Low and slow...if your lookin you aint cookin....First is choose great meat, next figure out if you want to marinate or rub, or a combination of both...Next pick your wood to your liking...fruit woods are sometimes harder to find, and can burn with a bitter taste if the wood isnt at its optimuin of seasoning...Figure out if you are using indirect heat or direct heat...I always tell people that ask me about bbq, Treat bbq like a turkey...cook it slow and low and baste often. Other than that its trial and error...some people like a lot of bark, some dont....thats just a personal preference...Never let your meat cool before pulling...if you are doing it right under indirect heat...at a low temperature and good wood, you are looking at a pretty long commitment of cooking. If you want more specific information please pm me.


----------



## MGlover54 (May 11, 2011)

Smoking is great, but a crock pot works just as well. Cook it with a little broth to wet the bottom until the fat drips off. Low setting about 8 hours.
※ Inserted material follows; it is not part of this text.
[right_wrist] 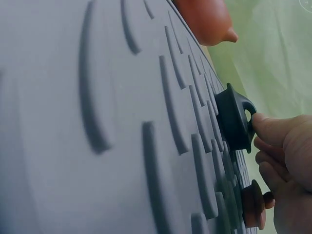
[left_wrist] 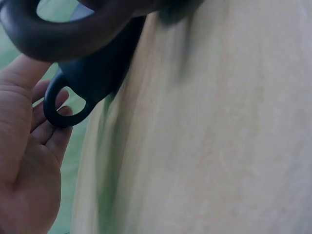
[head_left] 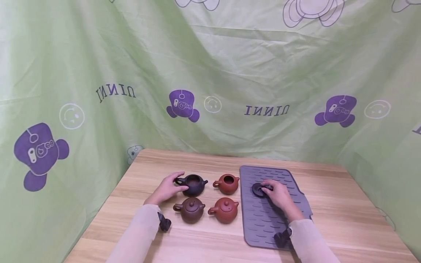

Flavor with seasonings and BBQ sauce.


----------



## Hopin4aboat (Jul 5, 2009)

Slow and low with the fat side up as always, inject with creole butter and rub with byrons butt rub and have at it, I like mine smoked with hickory or apple.


----------



## ycanti (Jul 13, 2011)

See my pics I smoke on the side, I will exchange my receipe. Ps NEVER. Smoke with green wood,


----------



## ycanti (Jul 13, 2011)

Looks like a contest a brewing


----------



## chad403 (Apr 20, 2008)

I like to let it rest in a cooler for a little while before i pull it.


----------



## Jason (Oct 2, 2007)

Welchy....you also have to put pics of the cook on here and let us know how ya did!!!


----------



## Welchy (Jun 10, 2011)

Thanks for the info everyone. I plan on trying one next weekend, so I will let you know how it goes. I am pretty good with ribs, so I want to try and master something new. Thanks again


----------



## coolbluestreak (Jun 27, 2011)

Check out http://www.amazingribs.com, it's the best grilling/smoking site ever. Meathead had done a lot of reserch and he has put together a awesome website, just don't tell your BFF when he asks "how did you do that"? You need to try his smoked salmon recipe and the turkey one also, if he doesn't have a way to prepare it on his site, you don't need to eat it.


----------



## Rammer Jammer (Oct 1, 2007)

Jason said:


> Coat it in bad byrons butt rub!!!!!!
> :thumbup:


+1 Bad Byrons is some good stuff. Just did one Sunday and it there wasn't even scraps left. I like to coat mine in yellow mustard before I sprinkle on the Bad Byrons. Also, the Conecuh sausage folks make a butt rub that is really good if you can find it. I think hickory wood is the best, but I couldn't find any on Sunday and used mesquite instead. To me, the mesquite wood gives it more of a "bite", but it's still dang good! I usually pull mine when internal temp hits 175, then wrap completely in aluminum foil and let sit at least an hour before cutting/pulling/serving. Good luck and post up some pics!


----------



## Lyin Too (Aug 31, 2009)

Easiest butt you'll ever cook and just as good as spending hours at the grill/smoker: Fill a big shrimp boiling pot half full of water and put a good amount of granulated shrimp boil in it. Bring it to a boil, put in the butt, bring it back to a boil and then let it slow roll for 3 to 4 hours while you drink beer, fish, shoot quail or doves, etc. Remove the meat from the water and all the fat seperates, pull it and put it on the table beside one that an expert has smoked and watch in amazement as yours dissappears first. Then add more crab boil and boil shrimp in the left over water, the hog fat in the water makes em sho nuff good. Goodern snuff and not half as nasty.


----------



## BananaTom (Feb 16, 2008)

Lyin Too said:


> Easiest butt you'll ever cook and just as good as spending hours at the grill/smoker: Fill a big shrimp boiling pot half full of water and put a good amount of granulated shrimp boil in it. Bring it to a boil, put in the butt, bring it back to a boil and then let it slow roll for 3 to 4 hours while you drink beer, fish, shoot quail or doves, etc. Remove the meat from the water and all the fat seperates, pull it and put it on the table beside one that an expert has smoked and watch in amazement as yours dissappears first. Then add more crab boil and boil shrimp in the left over water, the hog fat in the water makes em sho nuff good. Goodern snuff and not half as nasty.


*I do this on a regular basis. I use one cup of seafood boil, granulated. Put in one half, and gently roll the Butt for two hours, then add the second half cup, for one hour, or until the bone is ejected.*

*I am now working on an enhanced version. I was in California in the spring on vacation and could not find any seafood boil, like I know.*
*So I bought allot of stuff, and boiled the butt. *
*My wife said the Butt was th**e best ever.*

*The only problem, we were in Napa Valley, on a Wine Tour, with the first tour at 9 am every day for days. *

*By the evening time when it came time to cook the Butt, I just put what I had in, stuck my finger in, tasted the water, and added more, while enjoying a couple more bottles of wine. *

*I am trying to figure out what the heck I added.*

*Had several conversations with Bluffman Steven, this past Sunday on this very subject, while he boiled one.*


----------